Les considérations géopolitiques semblent l’avoir emporté sur la protection des producteurs et des consommateurs européens, puisque, de l’aveu même de Mme Ursula von der Leyen, l’objectif de cet accord avec la Nouvelle‑Zélande est avant tout stratégique et diplomatique : il s’agit pour l’Union européenne de prendre pied dans la région, dans un contexte de vive tension entre les États‑Unis et la Chine. Après s’être longtemps tenue à distance de cette rivalité, l’Union européenne entend aujourd’hui devenir un acteur important dans le Pacifique. On peut s’interroger sur la pertinence de cette stratégie – dite « Indopacifique » –, qui est largement alignée sur les options des États‑Unis, et dont on peine à identifier l’intérêt pour les peuples européens.

Cet accord, présenté comme « technique », a une portée politique certaine.

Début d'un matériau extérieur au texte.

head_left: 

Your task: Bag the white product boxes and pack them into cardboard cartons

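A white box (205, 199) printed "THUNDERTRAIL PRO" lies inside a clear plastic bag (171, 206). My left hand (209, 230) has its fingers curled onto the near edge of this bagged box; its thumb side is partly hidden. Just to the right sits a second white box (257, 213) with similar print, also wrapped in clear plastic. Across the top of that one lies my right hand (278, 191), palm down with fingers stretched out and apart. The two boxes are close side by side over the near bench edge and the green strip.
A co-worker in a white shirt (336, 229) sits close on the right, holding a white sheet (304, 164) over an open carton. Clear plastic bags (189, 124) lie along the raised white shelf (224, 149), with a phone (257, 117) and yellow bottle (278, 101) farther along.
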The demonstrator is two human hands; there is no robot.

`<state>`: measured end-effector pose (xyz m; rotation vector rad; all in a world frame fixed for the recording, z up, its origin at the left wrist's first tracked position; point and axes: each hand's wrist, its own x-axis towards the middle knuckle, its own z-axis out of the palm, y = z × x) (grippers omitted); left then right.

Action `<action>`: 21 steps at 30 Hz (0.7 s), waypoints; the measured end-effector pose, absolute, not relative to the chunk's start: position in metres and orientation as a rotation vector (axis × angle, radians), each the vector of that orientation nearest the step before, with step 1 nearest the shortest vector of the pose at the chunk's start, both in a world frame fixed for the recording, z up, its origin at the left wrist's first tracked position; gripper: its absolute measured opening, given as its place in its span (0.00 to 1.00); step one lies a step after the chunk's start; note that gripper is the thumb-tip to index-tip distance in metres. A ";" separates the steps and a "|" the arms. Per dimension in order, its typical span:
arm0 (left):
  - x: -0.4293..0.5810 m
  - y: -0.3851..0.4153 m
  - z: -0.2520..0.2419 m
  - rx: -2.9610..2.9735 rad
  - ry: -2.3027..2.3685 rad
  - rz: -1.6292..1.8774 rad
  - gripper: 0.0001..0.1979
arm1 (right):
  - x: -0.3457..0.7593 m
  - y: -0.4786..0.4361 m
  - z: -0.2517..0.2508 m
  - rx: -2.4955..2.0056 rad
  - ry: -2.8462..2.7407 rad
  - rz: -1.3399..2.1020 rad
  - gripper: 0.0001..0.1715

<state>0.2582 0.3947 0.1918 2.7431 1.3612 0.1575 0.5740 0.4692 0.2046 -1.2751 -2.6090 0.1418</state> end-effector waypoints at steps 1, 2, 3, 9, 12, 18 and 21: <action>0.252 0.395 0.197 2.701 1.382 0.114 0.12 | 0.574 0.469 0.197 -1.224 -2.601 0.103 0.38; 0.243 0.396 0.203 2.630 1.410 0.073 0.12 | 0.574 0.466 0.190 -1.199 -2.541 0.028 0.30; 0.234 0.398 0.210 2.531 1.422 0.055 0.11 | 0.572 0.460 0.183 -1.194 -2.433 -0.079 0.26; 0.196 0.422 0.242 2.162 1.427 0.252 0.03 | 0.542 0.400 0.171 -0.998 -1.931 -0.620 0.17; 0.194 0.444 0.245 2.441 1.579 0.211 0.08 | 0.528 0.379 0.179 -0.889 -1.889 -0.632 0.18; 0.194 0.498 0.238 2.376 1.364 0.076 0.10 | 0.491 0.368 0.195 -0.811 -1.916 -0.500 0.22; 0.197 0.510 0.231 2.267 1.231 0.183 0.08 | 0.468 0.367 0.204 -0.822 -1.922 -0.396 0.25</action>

Ne le dissimulons pas : il engage notre pays, et aura, s’il entre en vigueur, des conséquences multiples – tant dans le domaine social et économique qu’en matière environnementale. Il doit donc être connu et débattu.

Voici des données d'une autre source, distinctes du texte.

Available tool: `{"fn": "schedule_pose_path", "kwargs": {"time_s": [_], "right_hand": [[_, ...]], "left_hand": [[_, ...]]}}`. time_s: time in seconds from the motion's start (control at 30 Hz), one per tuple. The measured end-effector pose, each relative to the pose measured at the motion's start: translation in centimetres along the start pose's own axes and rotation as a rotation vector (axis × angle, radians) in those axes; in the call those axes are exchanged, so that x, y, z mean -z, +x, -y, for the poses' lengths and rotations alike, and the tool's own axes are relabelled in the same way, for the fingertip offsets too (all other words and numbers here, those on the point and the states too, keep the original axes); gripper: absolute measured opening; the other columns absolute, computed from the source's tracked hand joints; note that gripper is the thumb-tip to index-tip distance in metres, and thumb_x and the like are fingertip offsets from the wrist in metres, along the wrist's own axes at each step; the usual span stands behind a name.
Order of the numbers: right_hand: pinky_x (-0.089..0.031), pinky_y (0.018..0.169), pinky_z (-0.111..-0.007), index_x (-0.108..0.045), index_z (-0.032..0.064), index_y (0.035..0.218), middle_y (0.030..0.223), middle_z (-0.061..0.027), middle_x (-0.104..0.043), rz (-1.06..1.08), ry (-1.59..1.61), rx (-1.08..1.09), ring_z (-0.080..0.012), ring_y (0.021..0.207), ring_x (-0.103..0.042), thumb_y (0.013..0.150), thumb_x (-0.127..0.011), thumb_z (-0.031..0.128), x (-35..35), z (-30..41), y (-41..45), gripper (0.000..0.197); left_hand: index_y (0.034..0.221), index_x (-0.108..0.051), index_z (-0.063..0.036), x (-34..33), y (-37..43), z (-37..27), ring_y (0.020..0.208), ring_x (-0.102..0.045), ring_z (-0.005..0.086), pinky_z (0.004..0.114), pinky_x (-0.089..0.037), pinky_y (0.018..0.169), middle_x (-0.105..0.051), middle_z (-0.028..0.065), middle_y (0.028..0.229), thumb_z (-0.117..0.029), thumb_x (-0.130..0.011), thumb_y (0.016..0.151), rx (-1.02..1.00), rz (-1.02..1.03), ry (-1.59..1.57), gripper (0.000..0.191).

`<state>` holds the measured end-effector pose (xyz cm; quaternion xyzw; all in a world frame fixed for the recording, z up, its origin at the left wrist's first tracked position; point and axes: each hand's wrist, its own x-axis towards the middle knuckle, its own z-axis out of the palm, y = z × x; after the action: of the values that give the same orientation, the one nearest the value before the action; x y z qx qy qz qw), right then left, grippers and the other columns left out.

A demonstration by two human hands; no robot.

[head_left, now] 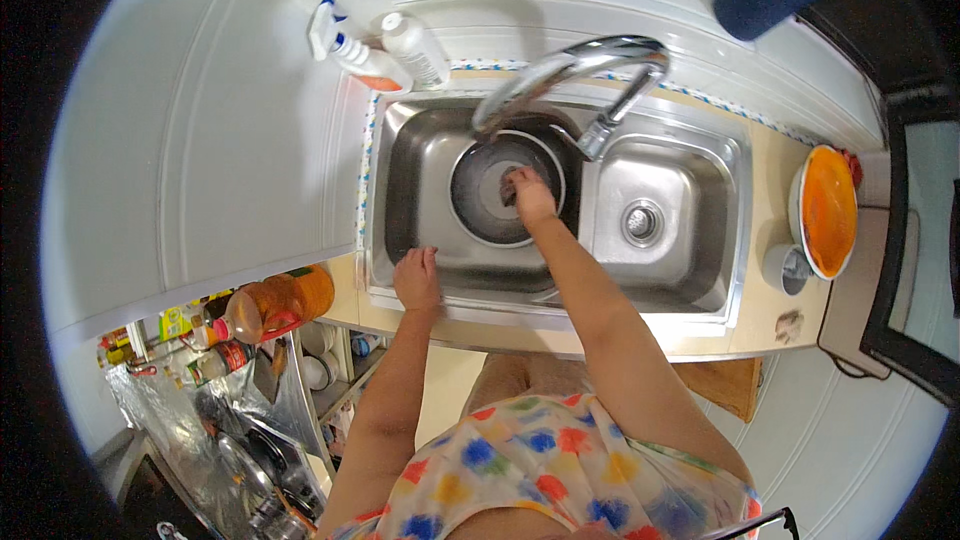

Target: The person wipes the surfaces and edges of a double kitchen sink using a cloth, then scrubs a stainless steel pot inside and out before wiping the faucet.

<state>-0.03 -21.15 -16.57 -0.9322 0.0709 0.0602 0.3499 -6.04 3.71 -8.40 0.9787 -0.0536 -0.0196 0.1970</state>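
Note:
A round pan (pixel 480 206) with a dark inside and a pale rim sits in the large left basin (pixel 431 157) of the stainless steel sink. Inside the pan, my right hand (pixel 531 193) grips a small dark scrubber (pixel 511 186) against the bottom. My fingers partly hide the scrubber, so its exact kind is unclear. My left hand (pixel 418 279) rests on the front edge of the same basin, fingers over the rim, and no object shows in it. The chrome faucet (pixel 577 63) arches above the pan.
A smaller basin (pixel 660 172) with a drain lies to the right. Behind the sink's left corner stand a spray bottle (pixel 367 59) and a white bottle (pixel 417 48). An orange bowl (pixel 829 213) and a cup (pixel 786 270) occupy the right counter. A large orange bottle (pixel 289 301) is at left.

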Motion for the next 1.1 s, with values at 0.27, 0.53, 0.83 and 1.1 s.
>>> {"fn": "schedule_pose_path", "kwargs": {"time_s": [0.27, 0.53, 0.83, 1.1], "right_hand": [[-0.020, 0.106, -0.050, -0.047, 0.0214, 0.125, 0.147, -0.0043, -0.015, 0.478, -0.432, 0.122, -0.0336, 0.133, -0.016, 0.087, -0.044, 0.014, -4.6, 1.8, -0.1, 0.039], [-0.046, 0.077, -0.038, -0.057, 0.0038, 0.094, 0.095, -0.0156, -0.059, 0.088, 0.154, -0.177, -0.0300, 0.086, -0.058, 0.075, -0.062, 0.006, -4.6, 2.8, 3.2, 0.019], [-0.041, 0.080, -0.041, -0.051, -0.0038, 0.093, 0.092, -0.0178, -0.049, -0.586, 0.680, -0.287, -0.0320, 0.088, -0.050, 0.078, -0.064, 0.009, -1.9, 4.9, 11.2, 0.024], [-0.038, 0.085, -0.040, -0.051, -0.0011, 0.101, 0.100, -0.0204, -0.046, -0.551, 0.664, -0.268, -0.0330, 0.091, -0.046, 0.075, -0.067, 0.013, -6.5, 13.3, 14.5, 0.033]], "left_hand": [[0.077, -0.062, -0.0087, 0.9, -0.6, 0.3, 0.077, -0.056, 0.0283, 0.042, -0.041, 0.075, -0.060, 0.0089, 0.080, -0.029, -0.040, 0.090, 0.117, 0.082, 0.171, 0.032], [0.075, -0.061, -0.0046, 1.3, 0.1, -0.1, 0.078, -0.056, 0.0334, 0.046, -0.040, 0.074, -0.061, 0.0151, 0.080, -0.030, -0.039, 0.089, 0.160, 0.149, 0.173, 0.037], [0.081, -0.063, -0.0084, 1.8, 0.0, -0.4, 0.083, -0.057, 0.0232, 0.039, -0.039, 0.080, -0.062, 0.0056, 0.083, -0.028, -0.044, 0.088, 0.170, 0.111, 0.149, 0.029], [0.077, -0.062, -0.0079, 1.4, 0.2, -0.5, 0.082, -0.057, 0.0233, 0.040, -0.039, 0.080, -0.062, 0.0056, 0.081, -0.027, -0.045, 0.086, 0.143, 0.126, 0.144, 0.027]]}}
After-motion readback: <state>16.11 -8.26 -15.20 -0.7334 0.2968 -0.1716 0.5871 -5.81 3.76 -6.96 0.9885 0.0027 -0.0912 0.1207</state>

En conséquence, cette résolution demande au Gouvernement de signifier à la Commission européenne et au Conseil de l’Union européenne, lors de l’adoption finale de cet accord, que la France s’oppose à la ratification de ce texte, compte‑tenu de son caractère écocidaire et antisocial. Elle demande par ailleurs de réclamer la mise en place d’un processus de ratification similaire à celui des accords mixtes, en le soumettant à un vote à l’unanimité des États membres au Conseil, puis un vote au Parlement européen et à une ratification par l’ensemble des Parlements des États membres selon la procédure prévue au niveau national, par l’Assemblée nationale et le Sénat dans le cas français.


proposition de rÉsolution

Article unique

L’Assemblée nationale,

Vu l’article 34‑1 de la Constitution,

Vu l’article 136 du Règlement de l’Assemblée nationale,

Vu l’accord de libre‑échange et d’association conclu entre l’Union européenne et la Nouvelle‑Zélande le 30 juin 2022,

Vu la décision n° 2004/248/EC du 16 mars 2004,

Vu l’article 44 de la loi n° 2018‑938 du 30 octobre 2018 pour l’équilibre des relations commerciales dans le secteur agricole et alimentaire et une alimentation saine, durable et accessible à tous ;

Vu le sixième rapport d’évaluation du Groupe d’experts intergouvernemental sur l’évolution du climat, publié le 20 mars 2023 ;

Considérant que cet accord est susceptible de faciliter l’entrée sur le marché européen de produits alimentaires traités avec des pesticides par la règlementation européenne, ou issus de pratiques d’élevage interdites par la même règlementation ;

Considérant que les excès liés à l’accord de libre‑échange conduisent à une hypertrophie des concentrations et des spécialisations de productions par pays, les enfermant dans des schémas agricoles qui fragilisent de manière systémique non seulement nos approvisionnements, mais aussi les écosystèmes et la biodiversité ;

Considérant que les attentes des citoyens évoluent et entraînent des changements significatifs sur le marché alimentaire, avec pour conséquence notable une augmentation de la demande de denrées alimentaires produites localement ;

Considérant que cet accord risque d’entraîner un essor des importations préjudiciable à certains secteurs agricoles et incompatible avec les enjeux de souveraineté alimentaire et de transition écologique promus par la France ;

Invite le Gouvernement :

  1.     À faire savoir publiquement à la Commission européenne et au Conseil de l’Union européenne, lors de l’adoption finale de cet accord, que la France s’oppose à la ratification de ce texte, compte‑tenu de son caractère écocidaire et antisocial ;
  2.     À réclamer la mise en place d’un processus de ratification similaire à celui des accords mixtes, en le soumettant à un vote à l’unanimité des États membres, puis un vote au Parlement européen et à une ratification par l’ensemble des Parlements des États membres selon la procédure prévue au niveau national, par l’Assemblée nationale et le Sénat dans le cas français.